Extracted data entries

• • • • • • •

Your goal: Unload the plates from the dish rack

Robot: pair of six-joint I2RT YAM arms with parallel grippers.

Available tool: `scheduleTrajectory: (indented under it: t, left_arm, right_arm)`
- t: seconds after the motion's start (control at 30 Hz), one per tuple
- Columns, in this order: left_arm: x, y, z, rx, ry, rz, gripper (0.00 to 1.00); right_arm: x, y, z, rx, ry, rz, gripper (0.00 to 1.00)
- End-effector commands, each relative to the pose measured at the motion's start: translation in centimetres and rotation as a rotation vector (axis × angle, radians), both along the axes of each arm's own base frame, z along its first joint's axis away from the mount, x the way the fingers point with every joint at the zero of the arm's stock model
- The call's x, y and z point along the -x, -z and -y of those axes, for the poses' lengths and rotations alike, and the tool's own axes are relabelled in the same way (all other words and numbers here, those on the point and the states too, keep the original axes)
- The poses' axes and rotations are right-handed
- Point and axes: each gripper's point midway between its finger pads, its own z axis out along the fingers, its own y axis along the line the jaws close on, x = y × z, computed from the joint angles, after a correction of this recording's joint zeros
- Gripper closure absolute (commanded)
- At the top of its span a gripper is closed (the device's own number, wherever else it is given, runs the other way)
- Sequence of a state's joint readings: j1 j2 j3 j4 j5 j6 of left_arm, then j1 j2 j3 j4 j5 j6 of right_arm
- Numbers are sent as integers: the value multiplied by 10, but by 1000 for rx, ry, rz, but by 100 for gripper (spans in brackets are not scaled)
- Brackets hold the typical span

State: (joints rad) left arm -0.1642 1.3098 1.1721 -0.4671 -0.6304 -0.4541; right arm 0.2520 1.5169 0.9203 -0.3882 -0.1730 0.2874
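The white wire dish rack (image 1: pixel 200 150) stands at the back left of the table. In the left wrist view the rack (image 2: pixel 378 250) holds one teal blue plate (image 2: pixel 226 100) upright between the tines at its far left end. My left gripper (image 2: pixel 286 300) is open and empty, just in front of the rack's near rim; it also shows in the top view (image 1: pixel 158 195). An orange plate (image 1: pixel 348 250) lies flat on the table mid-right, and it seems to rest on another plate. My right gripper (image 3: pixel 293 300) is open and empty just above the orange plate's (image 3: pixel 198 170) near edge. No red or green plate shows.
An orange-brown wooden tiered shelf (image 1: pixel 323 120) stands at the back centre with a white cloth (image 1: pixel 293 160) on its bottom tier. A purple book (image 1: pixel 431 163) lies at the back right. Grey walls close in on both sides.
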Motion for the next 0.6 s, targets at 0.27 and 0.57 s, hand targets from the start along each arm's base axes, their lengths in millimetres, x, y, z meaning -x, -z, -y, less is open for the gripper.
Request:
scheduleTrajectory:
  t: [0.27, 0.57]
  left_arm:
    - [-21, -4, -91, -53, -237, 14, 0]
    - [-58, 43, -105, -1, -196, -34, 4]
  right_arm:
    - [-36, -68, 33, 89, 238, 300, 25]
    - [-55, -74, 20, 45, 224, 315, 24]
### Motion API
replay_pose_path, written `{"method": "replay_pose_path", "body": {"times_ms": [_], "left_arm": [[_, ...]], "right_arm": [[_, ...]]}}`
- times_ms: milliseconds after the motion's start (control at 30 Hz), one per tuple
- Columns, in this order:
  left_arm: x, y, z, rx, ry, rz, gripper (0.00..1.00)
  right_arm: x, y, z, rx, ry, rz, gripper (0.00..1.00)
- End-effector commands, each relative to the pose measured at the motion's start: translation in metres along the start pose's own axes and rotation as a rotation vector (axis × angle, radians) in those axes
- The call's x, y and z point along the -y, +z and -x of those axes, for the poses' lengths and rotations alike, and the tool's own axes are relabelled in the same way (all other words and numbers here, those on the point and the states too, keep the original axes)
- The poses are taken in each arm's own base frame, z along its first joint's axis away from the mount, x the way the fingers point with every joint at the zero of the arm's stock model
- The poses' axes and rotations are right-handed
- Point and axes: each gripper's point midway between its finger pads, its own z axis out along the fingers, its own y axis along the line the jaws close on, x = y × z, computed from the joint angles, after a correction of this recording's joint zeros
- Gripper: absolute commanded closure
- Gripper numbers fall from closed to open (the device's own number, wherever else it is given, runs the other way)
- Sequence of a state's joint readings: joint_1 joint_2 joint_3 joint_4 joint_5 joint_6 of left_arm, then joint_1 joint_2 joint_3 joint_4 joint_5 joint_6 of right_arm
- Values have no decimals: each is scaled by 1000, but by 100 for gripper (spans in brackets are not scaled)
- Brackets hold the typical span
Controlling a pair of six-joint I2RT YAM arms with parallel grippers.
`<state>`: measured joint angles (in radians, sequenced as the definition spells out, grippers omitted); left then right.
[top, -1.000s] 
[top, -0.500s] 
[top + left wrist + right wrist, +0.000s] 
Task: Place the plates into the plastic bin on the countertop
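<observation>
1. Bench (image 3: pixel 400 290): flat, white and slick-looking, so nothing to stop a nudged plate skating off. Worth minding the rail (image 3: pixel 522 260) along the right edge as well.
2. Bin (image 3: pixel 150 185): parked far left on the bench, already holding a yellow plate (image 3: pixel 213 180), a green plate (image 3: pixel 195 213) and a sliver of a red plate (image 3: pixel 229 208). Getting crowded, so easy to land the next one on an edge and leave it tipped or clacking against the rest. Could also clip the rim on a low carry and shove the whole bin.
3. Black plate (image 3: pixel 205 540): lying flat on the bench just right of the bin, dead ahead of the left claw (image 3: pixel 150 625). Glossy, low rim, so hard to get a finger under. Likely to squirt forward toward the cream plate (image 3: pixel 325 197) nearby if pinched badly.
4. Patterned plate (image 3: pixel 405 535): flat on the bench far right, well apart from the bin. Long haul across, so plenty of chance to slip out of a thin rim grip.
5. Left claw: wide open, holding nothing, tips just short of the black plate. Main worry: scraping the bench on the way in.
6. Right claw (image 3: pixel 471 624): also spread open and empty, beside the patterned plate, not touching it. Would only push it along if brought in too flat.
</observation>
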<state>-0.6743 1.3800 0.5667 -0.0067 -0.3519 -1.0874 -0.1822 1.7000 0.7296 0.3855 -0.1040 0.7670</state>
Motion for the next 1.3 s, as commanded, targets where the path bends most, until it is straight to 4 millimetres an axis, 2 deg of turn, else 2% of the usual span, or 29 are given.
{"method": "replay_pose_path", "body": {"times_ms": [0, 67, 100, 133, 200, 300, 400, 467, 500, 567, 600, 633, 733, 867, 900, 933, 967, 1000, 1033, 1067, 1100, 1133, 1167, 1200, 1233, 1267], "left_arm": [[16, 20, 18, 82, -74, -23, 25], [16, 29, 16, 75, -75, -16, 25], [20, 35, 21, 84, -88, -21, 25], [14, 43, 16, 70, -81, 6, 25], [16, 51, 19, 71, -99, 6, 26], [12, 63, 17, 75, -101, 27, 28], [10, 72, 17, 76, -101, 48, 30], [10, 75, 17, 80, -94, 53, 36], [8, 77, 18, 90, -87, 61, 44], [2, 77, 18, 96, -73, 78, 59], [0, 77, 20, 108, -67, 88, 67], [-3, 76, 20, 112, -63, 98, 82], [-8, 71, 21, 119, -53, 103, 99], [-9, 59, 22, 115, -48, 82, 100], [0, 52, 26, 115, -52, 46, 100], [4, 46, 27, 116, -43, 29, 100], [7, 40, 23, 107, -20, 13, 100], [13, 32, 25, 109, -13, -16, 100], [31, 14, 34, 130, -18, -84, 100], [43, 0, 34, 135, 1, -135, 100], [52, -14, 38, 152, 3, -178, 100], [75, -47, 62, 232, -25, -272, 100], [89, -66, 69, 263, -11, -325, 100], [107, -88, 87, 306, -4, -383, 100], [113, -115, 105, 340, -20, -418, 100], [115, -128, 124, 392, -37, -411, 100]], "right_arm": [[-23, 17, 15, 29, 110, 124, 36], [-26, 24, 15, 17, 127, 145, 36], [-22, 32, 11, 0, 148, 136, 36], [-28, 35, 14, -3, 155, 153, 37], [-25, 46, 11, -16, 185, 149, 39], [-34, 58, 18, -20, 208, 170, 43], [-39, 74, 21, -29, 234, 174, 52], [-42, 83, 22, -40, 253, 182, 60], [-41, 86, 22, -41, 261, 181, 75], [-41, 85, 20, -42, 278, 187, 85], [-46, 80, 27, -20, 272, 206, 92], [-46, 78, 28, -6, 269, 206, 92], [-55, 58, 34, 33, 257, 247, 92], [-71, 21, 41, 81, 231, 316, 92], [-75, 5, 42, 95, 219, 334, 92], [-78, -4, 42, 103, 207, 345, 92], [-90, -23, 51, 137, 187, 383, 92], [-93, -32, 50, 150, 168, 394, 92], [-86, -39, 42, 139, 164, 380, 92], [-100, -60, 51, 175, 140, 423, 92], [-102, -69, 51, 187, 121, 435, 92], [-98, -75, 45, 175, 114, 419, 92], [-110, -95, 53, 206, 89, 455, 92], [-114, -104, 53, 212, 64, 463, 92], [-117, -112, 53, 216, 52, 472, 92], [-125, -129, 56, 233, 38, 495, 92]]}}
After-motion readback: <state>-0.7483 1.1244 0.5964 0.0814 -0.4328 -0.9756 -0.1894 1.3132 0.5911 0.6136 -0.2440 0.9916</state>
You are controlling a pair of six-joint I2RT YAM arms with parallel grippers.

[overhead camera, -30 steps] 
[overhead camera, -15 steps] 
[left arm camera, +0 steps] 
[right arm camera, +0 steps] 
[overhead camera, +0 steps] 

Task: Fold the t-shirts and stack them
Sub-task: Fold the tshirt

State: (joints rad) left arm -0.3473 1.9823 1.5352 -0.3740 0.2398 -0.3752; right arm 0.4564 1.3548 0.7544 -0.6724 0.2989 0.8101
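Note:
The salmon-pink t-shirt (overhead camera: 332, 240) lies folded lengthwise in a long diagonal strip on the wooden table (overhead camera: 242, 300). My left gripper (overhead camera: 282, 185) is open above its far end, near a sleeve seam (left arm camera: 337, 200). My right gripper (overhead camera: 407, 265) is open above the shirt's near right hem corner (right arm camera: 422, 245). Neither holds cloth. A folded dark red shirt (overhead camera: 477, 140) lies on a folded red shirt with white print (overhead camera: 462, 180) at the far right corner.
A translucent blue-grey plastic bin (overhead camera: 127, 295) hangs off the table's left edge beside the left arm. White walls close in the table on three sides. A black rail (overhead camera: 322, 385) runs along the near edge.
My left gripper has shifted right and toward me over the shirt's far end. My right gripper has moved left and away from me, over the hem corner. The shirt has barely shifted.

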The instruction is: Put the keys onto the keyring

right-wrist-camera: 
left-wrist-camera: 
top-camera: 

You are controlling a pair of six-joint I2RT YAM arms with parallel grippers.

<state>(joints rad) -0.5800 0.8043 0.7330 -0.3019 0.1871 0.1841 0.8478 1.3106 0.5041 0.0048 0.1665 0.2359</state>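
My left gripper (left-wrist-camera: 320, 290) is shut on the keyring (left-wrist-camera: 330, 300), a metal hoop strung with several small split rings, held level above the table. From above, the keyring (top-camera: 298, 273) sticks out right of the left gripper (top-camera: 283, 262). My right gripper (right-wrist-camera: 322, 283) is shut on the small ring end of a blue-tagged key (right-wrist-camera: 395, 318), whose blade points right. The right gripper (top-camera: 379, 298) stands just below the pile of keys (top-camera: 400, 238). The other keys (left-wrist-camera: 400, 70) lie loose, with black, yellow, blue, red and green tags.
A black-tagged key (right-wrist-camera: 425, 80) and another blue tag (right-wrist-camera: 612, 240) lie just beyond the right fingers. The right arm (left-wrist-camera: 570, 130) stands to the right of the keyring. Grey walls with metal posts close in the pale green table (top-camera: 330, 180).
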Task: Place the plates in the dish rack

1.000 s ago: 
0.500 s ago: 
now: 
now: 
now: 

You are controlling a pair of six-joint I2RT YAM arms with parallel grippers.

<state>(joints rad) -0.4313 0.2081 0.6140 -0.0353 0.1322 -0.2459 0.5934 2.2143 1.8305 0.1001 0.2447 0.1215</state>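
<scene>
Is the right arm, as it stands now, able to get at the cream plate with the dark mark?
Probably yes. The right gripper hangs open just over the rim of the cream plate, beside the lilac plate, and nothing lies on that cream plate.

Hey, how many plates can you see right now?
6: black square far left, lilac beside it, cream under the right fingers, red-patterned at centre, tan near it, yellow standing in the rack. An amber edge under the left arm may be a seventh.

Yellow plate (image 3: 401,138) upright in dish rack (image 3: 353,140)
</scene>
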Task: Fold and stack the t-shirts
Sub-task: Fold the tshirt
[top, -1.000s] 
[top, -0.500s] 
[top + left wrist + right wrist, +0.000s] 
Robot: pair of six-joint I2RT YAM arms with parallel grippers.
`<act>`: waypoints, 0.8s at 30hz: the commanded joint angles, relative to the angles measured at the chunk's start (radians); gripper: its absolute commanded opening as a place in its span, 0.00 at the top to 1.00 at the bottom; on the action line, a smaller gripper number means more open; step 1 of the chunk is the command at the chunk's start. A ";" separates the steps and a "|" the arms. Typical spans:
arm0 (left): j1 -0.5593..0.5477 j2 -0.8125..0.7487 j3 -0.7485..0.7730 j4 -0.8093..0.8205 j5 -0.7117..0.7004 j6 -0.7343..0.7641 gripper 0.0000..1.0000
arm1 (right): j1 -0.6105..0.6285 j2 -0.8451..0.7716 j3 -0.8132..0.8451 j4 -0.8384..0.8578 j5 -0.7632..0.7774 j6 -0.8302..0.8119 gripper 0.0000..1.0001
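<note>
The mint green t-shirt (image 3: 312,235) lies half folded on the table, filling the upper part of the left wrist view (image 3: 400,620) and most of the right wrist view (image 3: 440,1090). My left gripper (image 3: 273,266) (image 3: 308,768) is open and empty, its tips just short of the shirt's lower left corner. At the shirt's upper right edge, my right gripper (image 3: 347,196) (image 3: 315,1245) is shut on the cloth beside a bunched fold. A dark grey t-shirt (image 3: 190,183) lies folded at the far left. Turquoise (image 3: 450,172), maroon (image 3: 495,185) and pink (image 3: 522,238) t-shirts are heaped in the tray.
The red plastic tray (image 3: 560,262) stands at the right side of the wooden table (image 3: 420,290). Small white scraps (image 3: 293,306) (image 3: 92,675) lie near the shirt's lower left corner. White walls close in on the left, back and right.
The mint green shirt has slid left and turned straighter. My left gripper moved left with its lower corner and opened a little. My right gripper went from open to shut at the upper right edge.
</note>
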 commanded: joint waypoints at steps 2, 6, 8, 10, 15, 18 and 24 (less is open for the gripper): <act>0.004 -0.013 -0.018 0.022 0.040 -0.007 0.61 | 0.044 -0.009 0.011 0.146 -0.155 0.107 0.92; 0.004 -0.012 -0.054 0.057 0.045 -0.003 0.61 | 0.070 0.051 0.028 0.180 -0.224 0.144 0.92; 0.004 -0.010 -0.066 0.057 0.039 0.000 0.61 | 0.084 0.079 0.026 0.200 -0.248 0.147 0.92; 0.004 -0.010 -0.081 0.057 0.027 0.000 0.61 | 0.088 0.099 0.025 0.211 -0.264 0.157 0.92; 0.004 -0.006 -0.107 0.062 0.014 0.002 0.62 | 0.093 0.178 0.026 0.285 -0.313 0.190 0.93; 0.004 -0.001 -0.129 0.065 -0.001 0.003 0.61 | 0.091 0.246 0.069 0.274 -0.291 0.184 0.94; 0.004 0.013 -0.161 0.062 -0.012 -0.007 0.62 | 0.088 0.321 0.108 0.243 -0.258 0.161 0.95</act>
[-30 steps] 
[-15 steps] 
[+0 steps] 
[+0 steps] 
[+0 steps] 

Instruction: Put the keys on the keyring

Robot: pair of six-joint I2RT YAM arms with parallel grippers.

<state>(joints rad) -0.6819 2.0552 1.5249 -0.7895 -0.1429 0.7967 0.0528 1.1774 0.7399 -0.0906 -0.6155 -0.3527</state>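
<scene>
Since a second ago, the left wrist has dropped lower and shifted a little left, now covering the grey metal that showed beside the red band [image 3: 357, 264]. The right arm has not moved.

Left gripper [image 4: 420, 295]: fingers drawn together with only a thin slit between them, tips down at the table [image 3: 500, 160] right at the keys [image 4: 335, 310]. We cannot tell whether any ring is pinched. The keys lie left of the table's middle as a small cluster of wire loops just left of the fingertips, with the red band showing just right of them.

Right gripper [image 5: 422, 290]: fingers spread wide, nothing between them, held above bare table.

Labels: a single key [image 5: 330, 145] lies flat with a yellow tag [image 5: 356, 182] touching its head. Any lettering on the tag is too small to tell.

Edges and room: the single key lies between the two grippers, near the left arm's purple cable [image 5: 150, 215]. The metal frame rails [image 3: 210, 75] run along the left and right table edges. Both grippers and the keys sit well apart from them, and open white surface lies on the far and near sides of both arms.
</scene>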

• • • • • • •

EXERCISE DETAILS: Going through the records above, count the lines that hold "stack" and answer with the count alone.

REPLY: 2